Il suffirait donc de construire des maisons de santé à tout va, pour attirer des médecins ? La réponse est bien plus complexe. Pour attirer un médecin à un tel endroit, il faut aussi y attirer sa famille. Faute de médecins des alternatives se mettent en place : la télé-médecine, par exemple. Mais pour qu’elle soit efficace, «elle doit être incluse dans un parcours de soins, estime Laurent Turi. Ça ne remplacera jamais une consultation de visu».

L’autre idée est de déléguer certains actes aux pharmaciens, infirmiers ou d’autres professionnels de santé.

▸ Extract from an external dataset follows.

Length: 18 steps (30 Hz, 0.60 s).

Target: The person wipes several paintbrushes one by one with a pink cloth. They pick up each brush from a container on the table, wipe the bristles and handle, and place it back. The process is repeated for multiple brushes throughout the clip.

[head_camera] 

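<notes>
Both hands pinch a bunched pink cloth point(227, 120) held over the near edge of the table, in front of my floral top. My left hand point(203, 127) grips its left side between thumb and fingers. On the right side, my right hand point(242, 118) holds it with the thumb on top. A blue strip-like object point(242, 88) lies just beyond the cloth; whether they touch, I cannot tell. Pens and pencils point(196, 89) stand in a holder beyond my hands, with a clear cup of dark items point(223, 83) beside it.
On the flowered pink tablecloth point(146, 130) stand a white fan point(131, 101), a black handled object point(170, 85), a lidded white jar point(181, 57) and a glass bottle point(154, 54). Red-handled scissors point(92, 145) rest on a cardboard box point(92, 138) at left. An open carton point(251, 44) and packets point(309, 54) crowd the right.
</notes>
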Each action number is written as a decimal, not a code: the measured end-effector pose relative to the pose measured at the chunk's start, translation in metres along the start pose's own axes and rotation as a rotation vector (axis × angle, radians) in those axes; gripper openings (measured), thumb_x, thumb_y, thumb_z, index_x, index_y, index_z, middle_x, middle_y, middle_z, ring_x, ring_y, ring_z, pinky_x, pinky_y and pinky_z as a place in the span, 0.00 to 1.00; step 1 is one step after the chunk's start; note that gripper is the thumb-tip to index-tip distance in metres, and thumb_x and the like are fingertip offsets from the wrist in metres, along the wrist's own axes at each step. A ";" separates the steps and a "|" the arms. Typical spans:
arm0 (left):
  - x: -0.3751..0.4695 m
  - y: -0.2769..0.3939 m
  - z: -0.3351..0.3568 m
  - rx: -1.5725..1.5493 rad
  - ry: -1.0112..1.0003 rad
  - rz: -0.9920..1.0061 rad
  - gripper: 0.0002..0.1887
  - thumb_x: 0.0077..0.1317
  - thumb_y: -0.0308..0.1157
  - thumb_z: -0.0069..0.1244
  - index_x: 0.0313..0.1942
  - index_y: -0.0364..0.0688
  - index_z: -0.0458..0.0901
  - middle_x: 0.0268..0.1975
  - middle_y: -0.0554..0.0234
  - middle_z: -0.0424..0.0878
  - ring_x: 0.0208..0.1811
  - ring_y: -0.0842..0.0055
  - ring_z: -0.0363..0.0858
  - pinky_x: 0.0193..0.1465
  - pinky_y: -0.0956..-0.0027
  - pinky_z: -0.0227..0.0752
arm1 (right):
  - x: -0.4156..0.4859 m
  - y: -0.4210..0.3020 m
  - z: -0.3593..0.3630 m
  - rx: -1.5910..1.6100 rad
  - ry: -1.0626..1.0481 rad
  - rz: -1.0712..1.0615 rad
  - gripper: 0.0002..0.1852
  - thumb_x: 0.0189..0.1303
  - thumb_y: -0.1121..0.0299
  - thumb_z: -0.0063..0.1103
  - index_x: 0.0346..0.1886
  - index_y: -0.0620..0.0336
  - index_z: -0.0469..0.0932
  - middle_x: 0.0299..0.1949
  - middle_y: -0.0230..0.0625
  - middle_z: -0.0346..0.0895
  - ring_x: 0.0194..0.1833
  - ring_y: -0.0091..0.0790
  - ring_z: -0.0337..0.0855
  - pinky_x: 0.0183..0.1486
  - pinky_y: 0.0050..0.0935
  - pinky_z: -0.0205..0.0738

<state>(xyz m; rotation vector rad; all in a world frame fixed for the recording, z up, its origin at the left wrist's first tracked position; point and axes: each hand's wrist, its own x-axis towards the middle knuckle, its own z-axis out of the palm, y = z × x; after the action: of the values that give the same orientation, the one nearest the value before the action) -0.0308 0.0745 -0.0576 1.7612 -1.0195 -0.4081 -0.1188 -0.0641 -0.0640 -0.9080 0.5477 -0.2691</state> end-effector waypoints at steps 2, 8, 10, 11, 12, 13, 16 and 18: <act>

Mais pour éviter d’engorger les salles d’attente de maisons médicales flambant neuves, «la prévention reste le maître mot», conclut Franck Droin. Car il vaut mieux prévenir que guérir.

 

Une maison de santé pour attirer des médecins

Il n’y a pas de soleil à Hucqueliers en ces jours d’hiver, pour autant, nous sommes en plein cœur d’un désert... médical. C’est ainsi qu’on qualifie les zones très faiblement peuplées de médecins. Nichées au creux des collines du Haut-Pays, quelque 8.000 âmes attendent un médecin pour les soigner. Ce n’est pas faute d’avoir anticipé le départ en retraite de l’un des deux médecins présents sur le canton en 2019. «Nous avions déjà remarqué que les remplacements de médecins se faisaient de plus en plus rares, raconte Élodie Legrand, chef de projet à la communauté de communes du Haut-Pays du Montreuillois. Nous avons alors décidé de communiquer sur notre territoire pour faire savoir qu’il est attrayant.»

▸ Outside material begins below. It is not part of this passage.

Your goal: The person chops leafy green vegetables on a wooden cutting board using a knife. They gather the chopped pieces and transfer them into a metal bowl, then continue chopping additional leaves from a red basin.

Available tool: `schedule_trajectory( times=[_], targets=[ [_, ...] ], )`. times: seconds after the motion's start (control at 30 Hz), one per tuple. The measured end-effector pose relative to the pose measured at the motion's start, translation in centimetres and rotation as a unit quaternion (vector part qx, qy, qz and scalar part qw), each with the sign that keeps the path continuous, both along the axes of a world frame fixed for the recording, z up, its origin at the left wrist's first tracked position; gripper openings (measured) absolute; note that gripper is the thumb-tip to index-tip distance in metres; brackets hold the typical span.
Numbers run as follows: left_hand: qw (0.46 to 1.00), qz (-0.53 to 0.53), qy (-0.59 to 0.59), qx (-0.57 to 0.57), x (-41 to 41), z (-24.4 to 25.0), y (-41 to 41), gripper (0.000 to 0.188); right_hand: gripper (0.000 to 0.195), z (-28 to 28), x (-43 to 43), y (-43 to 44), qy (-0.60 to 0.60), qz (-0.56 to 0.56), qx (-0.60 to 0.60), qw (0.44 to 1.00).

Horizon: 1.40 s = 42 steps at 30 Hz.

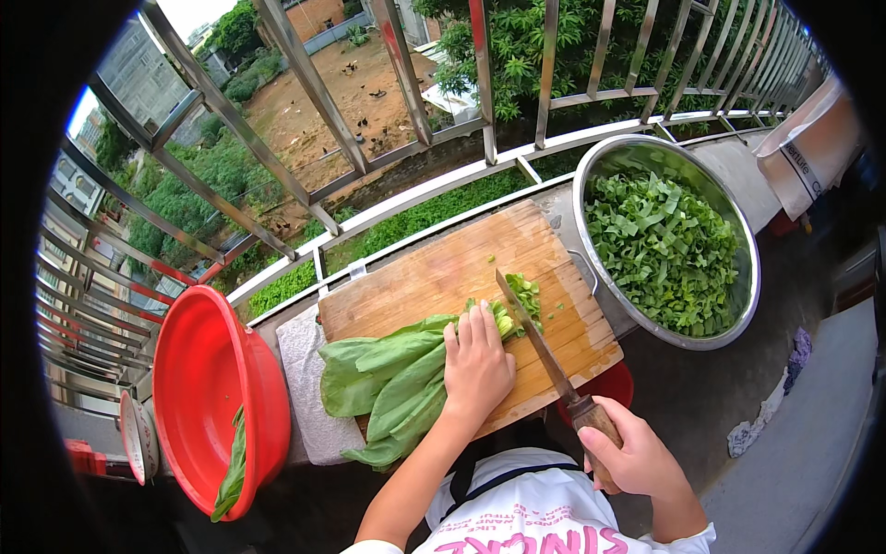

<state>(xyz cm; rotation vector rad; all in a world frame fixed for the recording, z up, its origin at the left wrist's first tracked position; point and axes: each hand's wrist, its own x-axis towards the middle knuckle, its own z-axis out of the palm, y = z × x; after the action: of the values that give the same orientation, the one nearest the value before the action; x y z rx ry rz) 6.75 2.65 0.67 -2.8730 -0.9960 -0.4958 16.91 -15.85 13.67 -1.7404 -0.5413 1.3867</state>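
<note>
My left hand (479,360) presses a bunch of leafy greens (394,381) onto a wooden cutting board (415,284). The leaves spread to the left and hang over the board's near edge, while the stems point right. In my right hand (633,443) is the wooden handle of a kitchen knife (543,350). Its blade lies across the stem end, just right of my left fingers. Chopped green pieces (524,294) sit beside the blade on its far side, with a few small bits scattered on the board.
A steel basin (751,291) heaped with chopped greens (657,253) stands right of the board. To the left, a red plastic basin (197,388) holds a leaf (232,471). A pale towel (322,415) lies partly under the board. Metal railings (429,156) run along the far side.
</note>
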Motion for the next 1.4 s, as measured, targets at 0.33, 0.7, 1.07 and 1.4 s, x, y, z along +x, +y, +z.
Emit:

Mobilisation des habitants

Face à la caméra, les habitants du bourg veulent casser les clichés : montrer qu’il y a de la vie, d’une qualité indéniable, et qu’ils profitent d’un cadre de travail verdoyant. Rien n’y fait, un seul médecin se renseigne sans donner suite. La communauté de communes décide alors de prendre le problème à bras-le-corps, épaulée par la MSA. En 2015, Élodie Legrand rassemble les 25 professionnels de santé du secteur pour trouver des solutions, alors que le dernier médecin part en retraite fin 2019, laissant le canton orphelin de docteur. Avec un peu de temps, un projet commun de santé aboutit en 2017.

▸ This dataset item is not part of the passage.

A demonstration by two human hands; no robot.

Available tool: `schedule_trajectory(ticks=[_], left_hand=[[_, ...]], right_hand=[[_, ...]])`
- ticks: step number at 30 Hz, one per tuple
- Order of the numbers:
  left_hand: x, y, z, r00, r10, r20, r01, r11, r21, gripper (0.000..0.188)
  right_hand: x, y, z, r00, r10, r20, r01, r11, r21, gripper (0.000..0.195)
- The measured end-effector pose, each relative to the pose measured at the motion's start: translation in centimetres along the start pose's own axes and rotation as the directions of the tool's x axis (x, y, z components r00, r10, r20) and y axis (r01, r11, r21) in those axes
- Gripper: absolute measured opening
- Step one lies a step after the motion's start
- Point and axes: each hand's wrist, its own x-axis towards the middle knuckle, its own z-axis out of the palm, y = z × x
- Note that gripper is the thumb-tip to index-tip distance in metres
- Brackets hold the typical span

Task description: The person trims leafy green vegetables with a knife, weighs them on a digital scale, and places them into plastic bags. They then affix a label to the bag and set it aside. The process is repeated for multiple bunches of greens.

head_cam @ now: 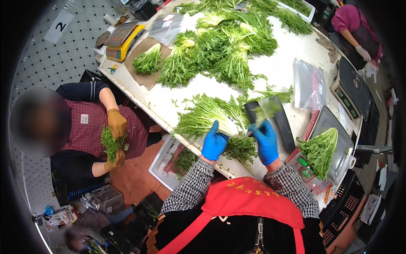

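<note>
In blue gloves, both of my hands are over the near edge of the white table. My left hand [214,144] holds a head of frilly leafy greens [203,116] by its pale base, with the leaves pointing left. Close to that base, my right hand [267,143] pinches a light green leaf [262,115], blurred by motion. Whether a small tool is also in those fingers cannot be made out. Loose dark green leaves [241,150] lie on the table between my wrists. Behind the right hand are black strips [282,123] on the tabletop.
A large pile of greens [212,47] covers the table's far middle. To the right, one head [322,152] rests on a red scale [337,139], near clear plastic bags [309,84]. A yellow scale [122,43] and scissors [113,69] are left. A gloved co-worker [101,127] holds greens.
</note>
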Motion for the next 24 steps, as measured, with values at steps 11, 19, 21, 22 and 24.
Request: schedule_trajectory(ticks=[11, 19, 21, 22, 24], left_hand=[[-1.8, 0.1, 0.6, 0.998, -0.046, 0.04, 0.032, 0.955, 0.295, 0.041], [-2.2, -1.5, 1.1, 0.985, -0.157, 0.074, 0.108, 0.889, 0.444, 0.044], [-2.2, -1.8, 1.8, 0.983, -0.162, 0.084, 0.103, 0.874, 0.475, 0.046], [-2.2, -2.0, 1.6, 0.983, -0.155, 0.1, 0.078, 0.841, 0.536, 0.046], [-3.3, -3.1, 2.9, 0.99, -0.056, 0.132, -0.028, 0.828, 0.56, 0.045]], right_hand=[[1.9, -1.0, -1.6, 0.983, -0.151, 0.109, 0.183, 0.68, -0.71, 0.064], [-0.9, 0.2, 1.1, 0.955, 0.193, 0.224, -0.084, 0.903, -0.421, 0.06], [-1.1, -0.9, 1.1, 0.993, 0.039, 0.113, 0.029, 0.839, -0.544, 0.059], [-0.7, -0.6, 0.7, 0.982, -0.141, 0.126, 0.189, 0.756, -0.627, 0.062], [-1.3, -2.0, 1.0, 0.93, -0.286, 0.229, 0.347, 0.488, -0.801, 0.066]])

Un problème immobilier sous-jacent

Au fil des discussions, les professionnels soulèvent la question immobilière. Certains n’ont pas de locaux, d’autres ont des cabinets qui ne sont plus aux normes… Très vite vient l’idée de la création d’une maison de santé pluridisciplinaire. «Les professionnels de la santé comprennent que c’est une nouvelle philosophie du vivre ensemble qui est enclenchée», se souvient Élodie Legrand. La communauté de communes prend alors les rênes de ce projet immobilier. «Aux professionnels de la santé de faire vivre un projet de santé collectif. Nous, nous leur fournissons les locaux.» En novembre 2019, la maison de santé est inaugurée… sans médecin. Neuve et grande, elle a été conçue pour accueillir de nombreux professionnels en vacation ou en temps plein. Un appartement y est même créé pour faciliter les venues des professionnels remplaçants ou étudiants. Ils sont 18 à s’y installer l’année qui suit. Malgré les nouveaux locaux et le loyer attractif, aucun médecin n’est venu au bout d’un an. «Certains viennent pour visiter, se renseigner, reconnaît Élodie Legrand. Il en suffit d’un pour que les autres suivent. Mais il faut avouer que se retrouver seul devant 8.000 patients potentiels, ce n’est pas très attirant.» Les efforts ont fini par payer en fin d’année dernière. Un médecin généraliste est arrivé en novembre et deux autres doivent le rejoindre prochainement. Une victoire pour Élodie Legrand et tous les habitants du bourg.